Azizim, kedi veya köpeği götürdüğünüz veterinerler de bir âlem. Daha muayenenin başında “Kızınızın (veya oğlunuzun) şikâyeti nedir?” diye soruyorlar. Eee, okumuş çocuklar, zekâları bir ayrı işliyor tabiî. Müşterilerin getirdikleri hayvanları cinsiyetine göre “oğlunuz” ve “kızınız” diye adlandıracaklar ki müşteri o hayvandan kopamasın ve haftada bir onları kaptıkları gibi kliniğe getirsinler.
Dedik ya efendim, medyanın ve o medyadan etkilenmiş çevrenin dolduruşuna gelen köpekseverler, bir müddet sonra hayvandan sıkılmaya başlıyorlar. Bakımı, maması, ilacı, parfümü, aşısı derken hayvan, ailenin nazik bütçesine yük olmaya başlıyor. Ardından başlıyor bu hayvandan nasıl kurtulmak gerektiğine dair plânlar. Önce, “Belediyenin hayvan barınağına veririz” deniyor ama belediyeler bu konuda bin dereden bir su getiriyorlar almamak için.

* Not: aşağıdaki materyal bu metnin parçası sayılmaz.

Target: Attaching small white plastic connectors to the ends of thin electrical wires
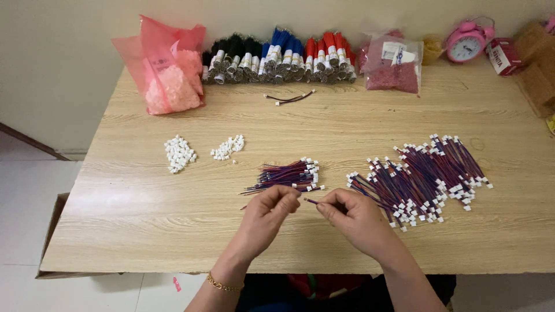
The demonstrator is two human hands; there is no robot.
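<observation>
My left hand (267, 212) and my right hand (351, 216) meet over the near middle of the wooden table (144, 214). The right hand pinches a thin wire lead (312, 201) whose end points toward the left fingertips. My left fingertips are pinched together; what they hold is too small to tell. Just beyond my hands lies a small bundle of red, blue and black wire leads with white connectors (289, 175). A larger heap of the same leads (428, 176) spreads to the right. Two little piles of white plastic connectors (179, 153) (228, 147) lie to the left.
Along the back wall stand a pink bag of white parts (170, 72), bundles of black, blue and red wires (280, 58), a clear bag of red parts (393, 66), a pink alarm clock (467, 43) and a red box (504, 56). One loose lead (289, 98) lies mid-table.
</observation>
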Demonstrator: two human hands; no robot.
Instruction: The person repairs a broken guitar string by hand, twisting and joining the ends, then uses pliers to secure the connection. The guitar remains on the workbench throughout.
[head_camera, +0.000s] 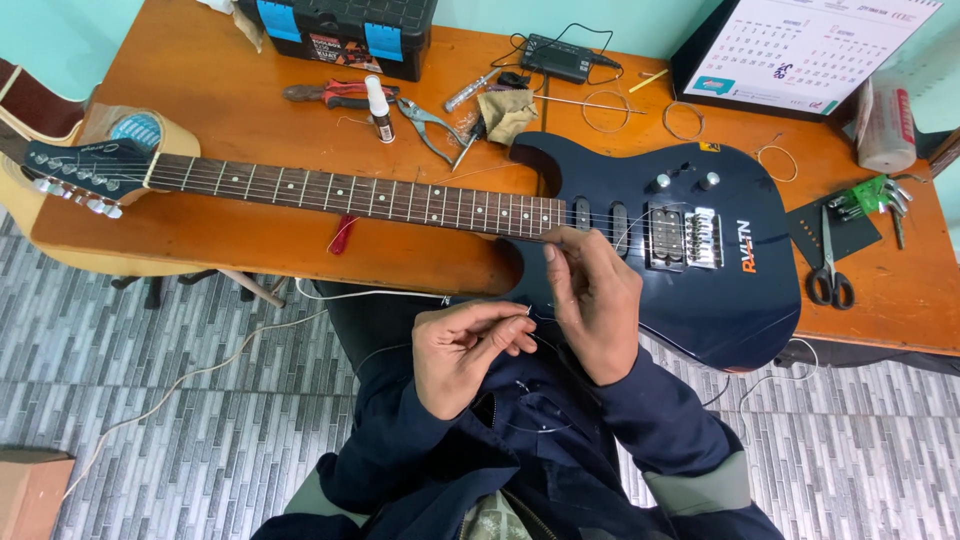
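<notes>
A dark blue electric guitar (720, 290) lies flat on the wooden table (240, 240), its neck (350, 192) running left to the headstock (85, 170). My right hand (595, 300) is over the guitar body's near edge, fingers pinched on a thin guitar string (628, 228) that curves up toward the pickups. My left hand (465, 350) is just off the table edge over my lap, thumb and fingers pinching the same thin wire near its end. Both sleeves are dark blue.
On the table behind the neck lie pliers (335, 95), a small white bottle (379, 110), cutters (435, 128), a cloth (505, 115), coiled strings (683, 121), a black toolbox (345, 35) and a calendar (810, 50). Scissors (828, 265) and green hex keys (870, 197) lie right. A white cable (200, 375) crosses the tiled floor.
</notes>
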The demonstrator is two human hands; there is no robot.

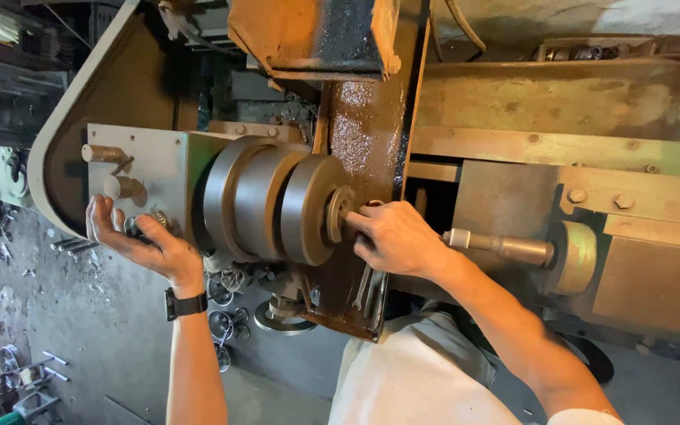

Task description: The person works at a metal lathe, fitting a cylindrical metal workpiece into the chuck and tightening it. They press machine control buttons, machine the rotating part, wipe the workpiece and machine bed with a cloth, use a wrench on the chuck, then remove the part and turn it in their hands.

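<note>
Item: old lathe, green paint worn, heavily oiled; view rotated, the headstock (159,169) at left and the tailstock (631,260) at right. A large grey chuck (265,206), stepped in three discs, is mounted on the headstock face. A small round metal workpiece (338,212) is seated at the centre of the chuck face, between the chuck and the oil-stained carriage (367,142) behind it. The right hand (395,240) is laid against this workpiece, the fingers (360,224) curled closed around its rim, the thumb side hidden; a firm grip or a mere steadying touch cannot be told. The left hand (139,240), a black wristwatch (186,304) at the wrist, is spread open with palm up beneath a small knurled knob (147,223) on the headstock panel; its fingers are open and nothing is held, though the fingertips appear to touch the knob. Two stub levers (112,169) stand above it. The tailstock centre (497,245) points toward the chuck, well apart from the workpiece. Loose metal parts (230,323) lie on the floor below. Step judged in hand: seating or checking of the workpiece in the chuck, the machine being set from the panel. Next move is judged to call for the workpiece being held true while the chuck is secured, the fingers being withdrawn before any rotation.
</note>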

İkinci bir seçenek, bazı sohbetlerde meziyetlerini övdükleri köpeklerine ilgi duyan arkadaşlara müracaat. “Ya dostum, eve kayınvalidem gelecek de köpekten çekiniyor, değilse yokluğuna bir gün bile dayanamam inan ki” kabilinden, Mehter adımlarıyla dost ve arkadaşları tuzağa çekmeler… Ama özel sohbetlerde sahiplenmek konusunda o an galeyana gelen dostlarda tık yok. Bahaneler hep benzeri: “Ya dostum, sorma, yarın ailece tatile gideceğiz; bilirsin, ben köpekleri çok severim ama maalesef hanım çok titiz. Maazallah evde bir köpek kılı görse evin huzuru kaçar, kusura bakma, alamam!”

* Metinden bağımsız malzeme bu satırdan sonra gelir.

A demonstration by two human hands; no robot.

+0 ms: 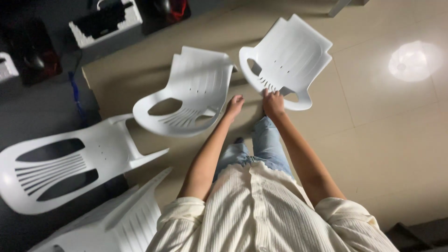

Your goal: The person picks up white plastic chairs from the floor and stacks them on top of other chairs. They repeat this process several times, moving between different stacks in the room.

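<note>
My right hand (273, 103) grips the back rim of a white plastic chair (291, 56) that stands on the beige tiled floor ahead of me. My left hand (234, 105) rests with curled fingers at the back edge of a second white plastic chair (196, 88), just left of the first; whether it holds the rim I cannot tell. Both arms reach down from a cream ribbed shirt, above blue jeans.
Another white chair (60, 163) lies tipped at the left, with one more white chair (116, 224) at the bottom left. A white crate (107, 21) and dark items sit at the top left. A bright light reflection (413, 60) marks the floor at right.
</note>
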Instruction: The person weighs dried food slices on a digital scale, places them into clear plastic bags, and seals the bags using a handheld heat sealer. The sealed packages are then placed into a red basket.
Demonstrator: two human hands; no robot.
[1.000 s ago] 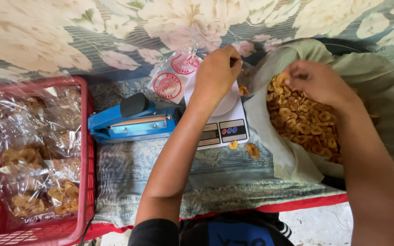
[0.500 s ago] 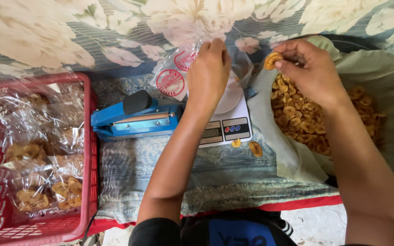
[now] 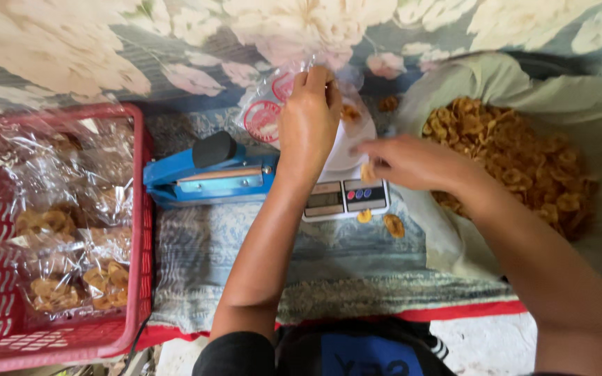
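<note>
My left hand (image 3: 307,124) grips the mouth of a clear plastic bag (image 3: 273,111) with red round labels, held over a small white digital scale (image 3: 343,195). My right hand (image 3: 402,161) reaches across to the bag's opening, its fingers pinched on a few yellow banana chips. A big heap of banana chips (image 3: 517,157) fills a pale green cloth-lined sack (image 3: 580,97) at the right. Two loose chips (image 3: 384,223) lie on the cloth beside the scale.
A blue heat sealer (image 3: 207,177) lies left of the scale. A red plastic basket (image 3: 8,334) at the far left holds several sealed chip packets (image 3: 71,278). A floral cloth (image 3: 106,42) covers the surface behind; a patterned mat (image 3: 329,278) lies in front.
My right hand left the chip heap with a few chips and swung left to the bag's mouth above the scale. My left hand stayed on the bag.
</note>
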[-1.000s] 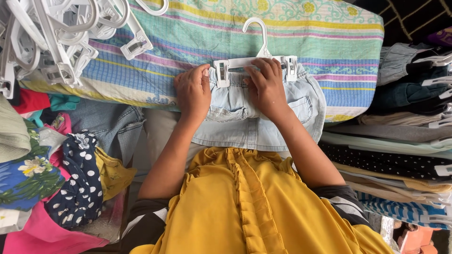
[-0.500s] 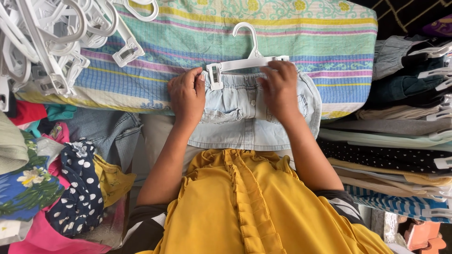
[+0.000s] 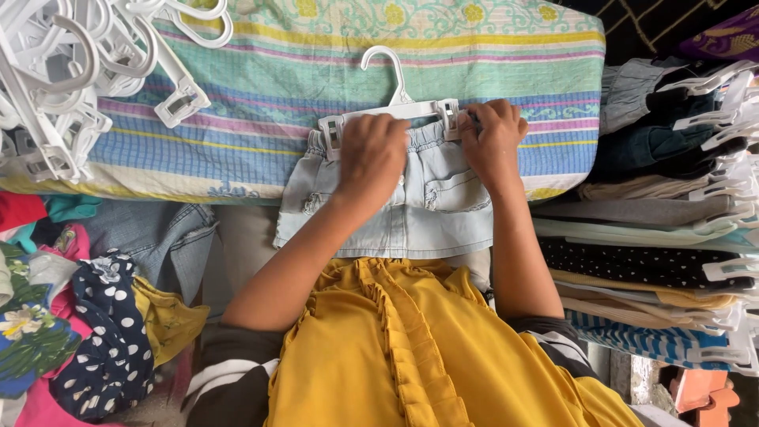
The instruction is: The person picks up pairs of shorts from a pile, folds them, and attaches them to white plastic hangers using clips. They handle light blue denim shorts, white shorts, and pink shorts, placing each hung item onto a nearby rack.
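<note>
In the head view, a small pale denim skirt (image 3: 411, 198) lies flat on a striped cushion (image 3: 300, 103) with bands of blue, green, pink and yellow. A white plastic clip hanger (image 3: 391, 107) sits along the skirt's waistband, its hook pointing away from the person, one clip at each end of the waist.

The left hand (image 3: 371, 158) lies palm down on the waistband just beside the left clip, fingers spread flat over the denim; its grip is open and pressing, not closed around anything. The right hand (image 3: 494, 142) is at the right clip, fingers curled down over the clip and the edge of the waistband; the grip is narrow, pinching there.

A heap of loose white hangers (image 3: 87, 71) lies on the cushion's far left corner. To the right, a stack of folded garments on hangers (image 3: 656, 221) rises in layers. Loose clothes, among them a dark polka-dot piece (image 3: 111, 332), pile up at the left. Yellow ruffled fabric (image 3: 411, 348) covers the person's lap.
</note>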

Aziz okuyucu, başkalarının dolduruşuna gelip köpek muhabbetini sonradan edinen için durum bir müddet sonra kurtulmak istediği bir kâbusa dönüşür. “Şu evdeki murdar hayvandan kurtulmanın çaresi nedir?” diye, bizim bu türedi köpekseverlerin zihinleri devridaim makinesi gibi işlemeye başlar ve sonunda çözümü bulurlar: Köpeği azıtmak…
“Azıtmak” fiili bugün hayattan çekildiği için, belki okuyucuların büyük ekseriyeti “Bu nedir?” diye sorabilir. İzah edeyim efendim…
Bu fiil yani “azıtmak”, köpek ve kedi cinsi hayvanları belli bir uzaklığa götürerek eve dönemeyecekleri bir mesafede, onları tabiatın veya farklı bir yerleşim yerinin kucağına bırakarak eve dönmek anlamına gelir. Misalen bazı masallarda, öksüz kalan çocuklara baba bir üvey anne getirir; üvey anne bir müddet sonra çocuklara dirlik vermez ve babaya bunları götürüp bir ormana azıtmasını ister.
Azıta azıta büyüyen sorun
Efendim, köpek azıtma işinde de masaldaki babanın görevini yine evin babası üstlenir. Şu farkla ki; masaldaki baba öz çocuklarını azıtırken, buradaki baba ise köpek veya kedi azıtma işini üstlenir. Eskiden olsa, azıtılacak kedi veya köpek belli bir yere götürülüp bırakılır, görevi yapmış olmanın rahatlığıyla “Kâtibim” şarkısı söylenerek geri dönülürdü.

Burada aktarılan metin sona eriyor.